Vegan vegetable risotto

The perfect summer recipe with Aglio & Peperoncino

Discover the perfect vegan summer recipe with our delicious vegetable risotto! With ingredients such as crunchy zucchini, colorful peppers and sweet peas, you can conjure up a light but satisfying dish in no time. Thanks to the aromatic Aglio & Peperoncino spice mixture from STAY SPICED, your risotto will be particularly spicy and have a pleasant spiciness.

This risotto recipe is incredibly flexible: you can also add other vegetables depending on your taste and season. Whether fresh asparagus, juicy tomatoes or hearty mushrooms – there are no limits to your creativity.

What is the difference between rice and risotto?

Risotto is a traditional Italian dish made with several ingredients such as rice, onions, oil, white wine and broth. Rice alone – no matter what kind – does not make risotto. Risotto is made from medium-grain rice, which releases more starch during cooking, giving it its typical creamy consistency.

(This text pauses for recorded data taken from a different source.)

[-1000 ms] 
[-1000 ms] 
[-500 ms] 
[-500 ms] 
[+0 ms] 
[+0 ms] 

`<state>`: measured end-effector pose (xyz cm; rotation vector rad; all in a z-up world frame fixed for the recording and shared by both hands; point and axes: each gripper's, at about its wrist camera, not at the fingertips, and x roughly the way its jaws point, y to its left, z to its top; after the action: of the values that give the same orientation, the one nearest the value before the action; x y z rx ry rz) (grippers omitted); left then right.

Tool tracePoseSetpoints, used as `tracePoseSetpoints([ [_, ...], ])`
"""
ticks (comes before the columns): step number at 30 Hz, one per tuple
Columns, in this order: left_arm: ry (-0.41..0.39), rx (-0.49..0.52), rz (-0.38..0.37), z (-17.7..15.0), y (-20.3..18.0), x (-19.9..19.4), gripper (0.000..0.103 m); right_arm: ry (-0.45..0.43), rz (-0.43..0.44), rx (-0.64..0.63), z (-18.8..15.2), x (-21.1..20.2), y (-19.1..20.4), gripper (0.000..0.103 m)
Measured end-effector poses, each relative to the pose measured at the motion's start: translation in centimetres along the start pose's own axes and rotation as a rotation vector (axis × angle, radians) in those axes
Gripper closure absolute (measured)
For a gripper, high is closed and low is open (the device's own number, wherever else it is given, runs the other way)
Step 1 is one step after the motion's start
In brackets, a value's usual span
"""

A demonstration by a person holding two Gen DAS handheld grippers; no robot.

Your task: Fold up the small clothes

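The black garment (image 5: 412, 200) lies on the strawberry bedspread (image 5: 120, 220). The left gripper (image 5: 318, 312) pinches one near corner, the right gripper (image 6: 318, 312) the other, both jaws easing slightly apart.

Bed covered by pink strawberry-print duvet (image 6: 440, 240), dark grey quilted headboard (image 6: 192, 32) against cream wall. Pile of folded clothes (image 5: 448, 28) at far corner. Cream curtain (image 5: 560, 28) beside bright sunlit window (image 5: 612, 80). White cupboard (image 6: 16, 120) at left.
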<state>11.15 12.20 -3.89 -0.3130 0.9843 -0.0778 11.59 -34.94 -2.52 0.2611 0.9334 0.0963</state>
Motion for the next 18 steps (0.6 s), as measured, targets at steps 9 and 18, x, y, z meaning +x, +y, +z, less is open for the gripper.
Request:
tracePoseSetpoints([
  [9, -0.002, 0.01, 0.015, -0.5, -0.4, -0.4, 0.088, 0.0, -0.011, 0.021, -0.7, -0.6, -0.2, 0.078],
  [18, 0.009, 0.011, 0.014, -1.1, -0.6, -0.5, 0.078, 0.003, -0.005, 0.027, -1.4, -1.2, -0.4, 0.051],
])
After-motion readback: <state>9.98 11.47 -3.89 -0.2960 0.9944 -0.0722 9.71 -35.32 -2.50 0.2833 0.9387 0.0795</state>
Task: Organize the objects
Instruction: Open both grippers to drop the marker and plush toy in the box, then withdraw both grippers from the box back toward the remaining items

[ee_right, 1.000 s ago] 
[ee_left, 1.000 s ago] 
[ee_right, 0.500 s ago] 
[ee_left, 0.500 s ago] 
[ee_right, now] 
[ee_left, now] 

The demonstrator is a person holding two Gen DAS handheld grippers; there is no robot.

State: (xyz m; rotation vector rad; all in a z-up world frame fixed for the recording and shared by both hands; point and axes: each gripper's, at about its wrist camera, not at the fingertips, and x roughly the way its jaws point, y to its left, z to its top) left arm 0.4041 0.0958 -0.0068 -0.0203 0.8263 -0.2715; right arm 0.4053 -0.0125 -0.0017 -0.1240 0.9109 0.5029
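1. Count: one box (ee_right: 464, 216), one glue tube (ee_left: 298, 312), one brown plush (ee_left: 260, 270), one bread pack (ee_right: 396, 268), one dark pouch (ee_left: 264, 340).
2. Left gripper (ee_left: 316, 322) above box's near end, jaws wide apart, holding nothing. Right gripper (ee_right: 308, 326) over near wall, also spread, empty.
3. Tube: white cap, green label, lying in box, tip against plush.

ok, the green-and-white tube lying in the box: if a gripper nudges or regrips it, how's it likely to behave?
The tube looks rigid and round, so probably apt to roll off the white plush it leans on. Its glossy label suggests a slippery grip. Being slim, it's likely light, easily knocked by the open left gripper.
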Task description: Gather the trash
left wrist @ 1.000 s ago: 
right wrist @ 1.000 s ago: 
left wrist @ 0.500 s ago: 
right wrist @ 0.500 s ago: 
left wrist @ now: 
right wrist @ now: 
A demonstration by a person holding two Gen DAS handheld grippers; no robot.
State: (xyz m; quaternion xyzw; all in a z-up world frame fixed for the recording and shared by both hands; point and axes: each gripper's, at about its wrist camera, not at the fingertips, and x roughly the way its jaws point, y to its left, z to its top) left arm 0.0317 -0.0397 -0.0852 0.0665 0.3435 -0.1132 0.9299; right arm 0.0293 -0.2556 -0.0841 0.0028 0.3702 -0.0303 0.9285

What does risotto mean in German?

The word “risotto” comes from Italian and literally means “small rice”. It is derived from “riso cotto,” which means “cooked rice.”

How much risotto per person?

If risotto is the main course, we recommend an amount of around 100 to 120 grams per person – always depending on whether you are rather small or quite hungry. For 2 people as a main course, 200 to 240 grams of risotto rice are needed.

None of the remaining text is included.